■ **WHAT THE EXERCISE ASKS**
Retype, word for word, every line from the one holding "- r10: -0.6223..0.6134" through the one holding "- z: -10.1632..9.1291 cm" in the entries below, both included, and only those lines.

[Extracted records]
════════
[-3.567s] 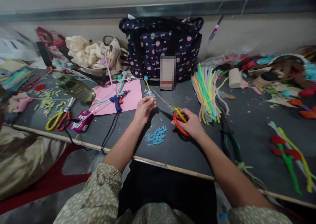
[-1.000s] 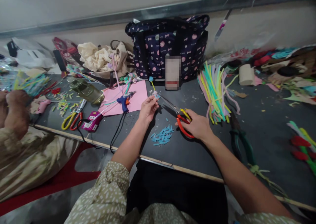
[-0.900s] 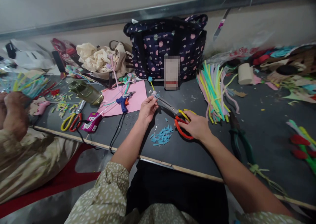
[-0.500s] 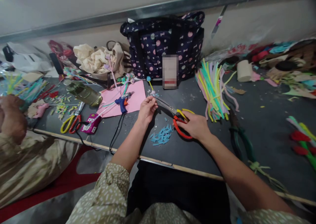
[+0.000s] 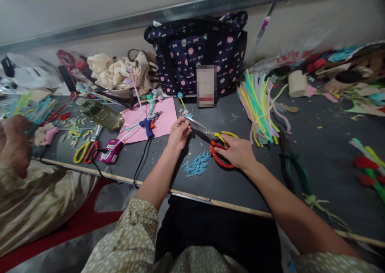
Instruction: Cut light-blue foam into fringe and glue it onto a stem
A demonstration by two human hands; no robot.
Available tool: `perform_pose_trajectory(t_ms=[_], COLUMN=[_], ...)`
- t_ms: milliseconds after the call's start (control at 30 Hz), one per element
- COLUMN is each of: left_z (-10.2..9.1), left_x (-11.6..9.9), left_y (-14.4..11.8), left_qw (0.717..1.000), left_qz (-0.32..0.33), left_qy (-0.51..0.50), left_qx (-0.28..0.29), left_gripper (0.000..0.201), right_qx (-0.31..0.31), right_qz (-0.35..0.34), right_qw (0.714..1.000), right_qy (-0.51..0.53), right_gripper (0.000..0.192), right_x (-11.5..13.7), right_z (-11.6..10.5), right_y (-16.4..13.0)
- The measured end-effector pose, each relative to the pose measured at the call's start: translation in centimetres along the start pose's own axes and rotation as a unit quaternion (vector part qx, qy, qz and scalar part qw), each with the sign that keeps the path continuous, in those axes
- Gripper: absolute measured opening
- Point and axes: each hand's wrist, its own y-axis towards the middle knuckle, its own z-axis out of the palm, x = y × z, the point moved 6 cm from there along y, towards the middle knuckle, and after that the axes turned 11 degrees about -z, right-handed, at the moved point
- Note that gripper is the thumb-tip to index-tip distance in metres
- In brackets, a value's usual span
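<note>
Head view: the left hand (image 5: 180, 131), at the centre of the frame, has thumb and fingers pinched closed on a small blue piece (image 5: 189, 115), its form too small to determine. To its right, the right hand (image 5: 240, 152) is closed around the red and yellow handles of a pair of scissors (image 5: 207, 132), whose blade tips point at the left fingertips. Below the blades, a pile of blue clippings (image 5: 197, 164) lies on the dark worktop (image 5: 222, 188). Left of centre, a blue glue gun (image 5: 147, 127) rests on a pink sheet (image 5: 166, 114). Right of centre lies a bundle of pastel fuzzy stems (image 5: 258, 112), with green-handled pliers (image 5: 290, 168) below. Upper centre: a navy patterned bag (image 5: 180, 64). Far left: a co-worker's hand (image 5: 15, 138).
</note>
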Motion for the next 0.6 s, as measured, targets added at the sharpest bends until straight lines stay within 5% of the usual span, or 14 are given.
perform_pose_trajectory(t_ms=[600], left_z=[0.79], left_x=[0.41], left_y=[-0.35], left_qw=[0.999], left_qz=[-0.031], left_qy=[-0.019], left_qx=[0.024], left_gripper=[0.03], right_qx=[-0.002], right_qz=[-0.015], right_qw=[1.0], right_qy=[0.004], right_gripper=[0.037], right_x=[0.15], right_z=[0.23], right_y=[-0.08])
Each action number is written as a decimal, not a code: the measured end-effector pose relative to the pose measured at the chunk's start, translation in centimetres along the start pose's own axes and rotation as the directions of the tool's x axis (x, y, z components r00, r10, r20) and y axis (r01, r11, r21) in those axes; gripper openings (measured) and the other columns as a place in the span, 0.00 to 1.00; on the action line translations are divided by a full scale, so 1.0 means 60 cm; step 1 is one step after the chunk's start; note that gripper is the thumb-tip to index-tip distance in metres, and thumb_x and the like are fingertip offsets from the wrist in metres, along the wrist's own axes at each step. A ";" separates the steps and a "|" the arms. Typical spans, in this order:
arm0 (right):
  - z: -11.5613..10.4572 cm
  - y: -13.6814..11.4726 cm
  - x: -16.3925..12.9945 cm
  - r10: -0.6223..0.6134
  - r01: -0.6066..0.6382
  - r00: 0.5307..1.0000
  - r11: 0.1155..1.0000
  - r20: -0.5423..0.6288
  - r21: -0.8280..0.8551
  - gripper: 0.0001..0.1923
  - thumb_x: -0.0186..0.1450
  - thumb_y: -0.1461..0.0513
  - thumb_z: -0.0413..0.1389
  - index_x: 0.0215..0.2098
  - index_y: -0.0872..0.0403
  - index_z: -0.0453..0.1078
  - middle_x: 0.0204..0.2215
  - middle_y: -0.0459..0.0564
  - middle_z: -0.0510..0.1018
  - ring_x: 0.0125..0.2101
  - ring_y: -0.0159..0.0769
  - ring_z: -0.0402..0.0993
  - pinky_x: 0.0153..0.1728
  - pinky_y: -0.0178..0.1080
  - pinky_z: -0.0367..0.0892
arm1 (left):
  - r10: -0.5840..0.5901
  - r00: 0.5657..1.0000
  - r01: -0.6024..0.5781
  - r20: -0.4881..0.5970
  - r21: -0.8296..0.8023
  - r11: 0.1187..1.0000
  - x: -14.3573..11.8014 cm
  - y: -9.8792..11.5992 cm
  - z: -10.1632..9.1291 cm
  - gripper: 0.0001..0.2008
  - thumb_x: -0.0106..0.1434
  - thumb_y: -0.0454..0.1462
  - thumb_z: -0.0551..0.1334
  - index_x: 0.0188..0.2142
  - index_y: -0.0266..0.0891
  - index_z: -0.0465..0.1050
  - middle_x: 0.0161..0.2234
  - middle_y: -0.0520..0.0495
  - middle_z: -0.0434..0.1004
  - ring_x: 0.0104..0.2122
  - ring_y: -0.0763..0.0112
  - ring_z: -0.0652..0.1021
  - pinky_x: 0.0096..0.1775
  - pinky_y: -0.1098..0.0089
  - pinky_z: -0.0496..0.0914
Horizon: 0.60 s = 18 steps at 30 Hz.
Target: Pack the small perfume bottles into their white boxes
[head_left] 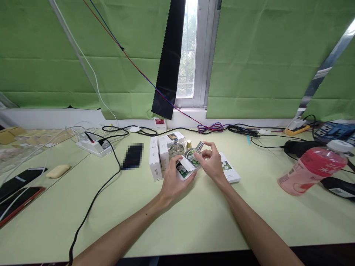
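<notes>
My left hand (174, 181) is closed around a small white box (183, 170) with a picture of white flowers and green leaves. Fingers of my right hand (212, 162) grip a round glass perfume bottle (192, 157) with a silver cap, tilted at the upper end of that box. Just behind stands another clear perfume bottle (176, 147), partly covered by my left hand. A gold cap (189, 143) shows beyond the held bottle. To the right of my right hand lies a white flower-printed box (229, 170).
White boxes (155, 164) stand left of my hands, with another box (175, 137) lying behind. A pink drink bottle (310, 171) leans at the right. Black cables (97, 197), a power strip (93, 146) and phones (20, 207) occupy the left side.
</notes>
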State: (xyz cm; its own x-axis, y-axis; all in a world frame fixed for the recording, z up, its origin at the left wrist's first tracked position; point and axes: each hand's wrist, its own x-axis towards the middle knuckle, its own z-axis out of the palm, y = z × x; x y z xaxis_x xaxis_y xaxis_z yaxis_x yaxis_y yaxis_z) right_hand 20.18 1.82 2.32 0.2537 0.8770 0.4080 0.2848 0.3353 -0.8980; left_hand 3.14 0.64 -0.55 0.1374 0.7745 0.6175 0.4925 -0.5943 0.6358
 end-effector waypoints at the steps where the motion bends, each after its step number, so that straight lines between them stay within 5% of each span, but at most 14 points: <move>1: 0.000 0.000 0.000 0.002 -0.002 1.000 1.000 0.001 0.001 0.25 0.58 0.54 0.63 0.51 0.52 0.63 0.22 0.40 0.75 0.24 0.35 0.71 0.31 0.37 0.66 | -0.001 1.000 0.001 -0.005 0.002 1.000 0.000 0.000 0.000 0.30 0.55 0.42 0.72 0.53 0.46 0.61 0.48 0.44 0.75 0.49 0.56 0.78 0.48 0.57 0.74; 18: 0.004 -0.014 -0.008 0.006 -0.007 1.000 0.995 -0.007 -0.101 0.24 0.58 0.54 0.61 0.49 0.51 0.61 0.24 0.42 0.78 0.24 0.37 0.74 0.31 0.38 0.68 | -0.031 0.999 0.030 -0.025 -0.046 0.998 -0.003 0.001 0.004 0.28 0.56 0.43 0.72 0.53 0.45 0.63 0.48 0.44 0.75 0.48 0.56 0.78 0.47 0.58 0.74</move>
State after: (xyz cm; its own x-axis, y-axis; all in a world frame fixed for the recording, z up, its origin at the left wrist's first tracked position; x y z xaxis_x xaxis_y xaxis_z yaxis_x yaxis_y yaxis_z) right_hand 19.60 1.18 2.81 0.2617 0.8768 0.4034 0.3747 0.2929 -0.8797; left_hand 3.33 0.52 -0.75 0.1004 0.7870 0.6088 0.4563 -0.5801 0.6747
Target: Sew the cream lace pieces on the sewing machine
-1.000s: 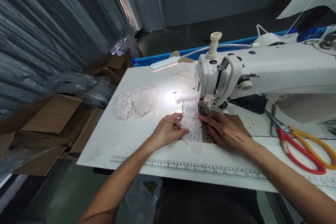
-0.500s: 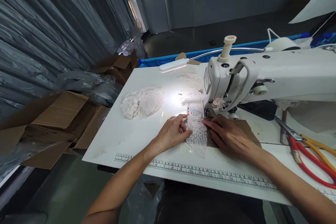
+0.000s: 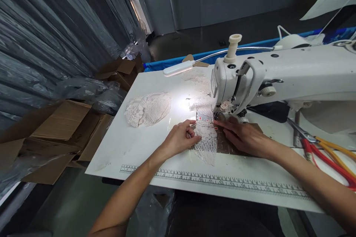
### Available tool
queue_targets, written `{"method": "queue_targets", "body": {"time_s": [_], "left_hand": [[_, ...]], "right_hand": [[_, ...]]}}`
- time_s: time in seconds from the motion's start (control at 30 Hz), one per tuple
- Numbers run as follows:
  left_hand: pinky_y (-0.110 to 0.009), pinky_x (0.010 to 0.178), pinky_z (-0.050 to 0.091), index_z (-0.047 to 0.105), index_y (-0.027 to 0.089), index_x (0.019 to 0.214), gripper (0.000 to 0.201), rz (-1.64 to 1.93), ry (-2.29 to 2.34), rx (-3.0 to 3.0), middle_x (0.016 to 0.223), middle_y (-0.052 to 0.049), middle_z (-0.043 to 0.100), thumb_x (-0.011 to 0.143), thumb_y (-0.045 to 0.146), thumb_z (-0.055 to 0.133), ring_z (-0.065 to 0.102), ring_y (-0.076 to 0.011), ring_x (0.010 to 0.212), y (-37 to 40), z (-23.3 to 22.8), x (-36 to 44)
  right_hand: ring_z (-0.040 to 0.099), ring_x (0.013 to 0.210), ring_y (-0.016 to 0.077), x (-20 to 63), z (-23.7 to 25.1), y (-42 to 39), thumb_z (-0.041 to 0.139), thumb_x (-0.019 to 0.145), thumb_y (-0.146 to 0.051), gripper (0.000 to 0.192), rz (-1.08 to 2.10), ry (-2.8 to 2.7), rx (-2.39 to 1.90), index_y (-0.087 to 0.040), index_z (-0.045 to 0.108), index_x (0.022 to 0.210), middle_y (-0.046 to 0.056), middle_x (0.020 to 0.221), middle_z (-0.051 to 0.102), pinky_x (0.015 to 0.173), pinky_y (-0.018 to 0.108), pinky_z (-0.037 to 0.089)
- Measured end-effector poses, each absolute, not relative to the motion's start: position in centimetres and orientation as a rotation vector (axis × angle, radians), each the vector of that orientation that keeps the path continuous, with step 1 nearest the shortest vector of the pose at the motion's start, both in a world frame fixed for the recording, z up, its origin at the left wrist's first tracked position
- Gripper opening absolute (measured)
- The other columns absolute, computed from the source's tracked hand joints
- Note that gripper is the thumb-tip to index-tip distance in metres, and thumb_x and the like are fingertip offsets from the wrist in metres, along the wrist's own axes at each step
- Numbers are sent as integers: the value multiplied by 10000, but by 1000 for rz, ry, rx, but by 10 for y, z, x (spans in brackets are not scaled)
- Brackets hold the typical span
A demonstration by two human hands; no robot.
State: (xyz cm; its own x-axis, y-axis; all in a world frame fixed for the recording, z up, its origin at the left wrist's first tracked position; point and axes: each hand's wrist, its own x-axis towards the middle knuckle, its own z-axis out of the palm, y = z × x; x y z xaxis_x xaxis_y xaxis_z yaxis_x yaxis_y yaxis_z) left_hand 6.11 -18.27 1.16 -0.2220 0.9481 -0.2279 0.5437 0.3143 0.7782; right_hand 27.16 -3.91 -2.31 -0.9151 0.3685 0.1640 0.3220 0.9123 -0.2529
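Observation:
A strip of white lace [image 3: 206, 141] lies on the white table under the needle of a white sewing machine [image 3: 278, 76]. My left hand [image 3: 180, 137] rests on the lace's left edge, its fingers curled and pressing the lace flat. My right hand [image 3: 244, 136] lies flat on the lace's right edge, fingertips close to the presser foot [image 3: 217, 115]. A small tag with red marks [image 3: 204, 118] sits on the lace just before the foot. A brown card [image 3: 231, 144] lies under my right hand.
A second lace piece [image 3: 147, 107] lies left of the machine under a gooseneck lamp [image 3: 178, 67]. Red and yellow scissors [image 3: 330, 154] lie at the right. A printed ruler [image 3: 217, 181] runs along the table's front edge. Cardboard boxes [image 3: 58, 129] and plastic sheeting stand at the left.
Both hands stay on the lace by the presser foot, with my right fingertips slightly nearer the foot. The view has shifted a little with my head.

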Motion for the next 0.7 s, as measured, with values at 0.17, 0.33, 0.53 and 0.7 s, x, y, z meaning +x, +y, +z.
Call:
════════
■ **REPLY TO THE TASK**
  - r10: -0.6223..0.6134
  - r01: -0.6066..0.6382
  - r00: 0.5307..1.0000
  - r11: 0.1155..1.0000
  - r20: -0.5423..0.6288
  - r21: -0.8280..0.8551
  - gripper: 0.0001..0.1923
  - thumb_x: -0.0186..0.1450
  - thumb_y: -0.1461..0.0513
  - thumb_z: -0.0413..0.1389
  - index_x: 0.0215..0.2098
  - index_y: -0.0872..0.0403
  - index_z: -0.0453..0.1078
  - middle_x: 0.0204..0.2215
  - middle_y: -0.0459..0.0564
  - middle_z: -0.0510..0.1018
  - ring_x: 0.0125..0.2101
  - ring_y: -0.0159..0.0769
  - ring_z: -0.0402..0.0993
  - pinky_x: 0.0153..0.1728
  - pinky_y: -0.0178..0.1080
  - pinky_z: -0.0367..0.0892
arm1 (left):
  - r10: -0.5840..0.5901
  - r00: 0.5657..1.0000
  - r01: -0.6024..0.5781
  - r20: -0.4881..0.5970
  - r21: -0.8296..0.8023
  - r11: 0.1187..1.0000
  - x: -14.3573..11.8014 cm
  - y: -9.8792..11.5992 cm
  - z: -10.1632..9.1291 cm

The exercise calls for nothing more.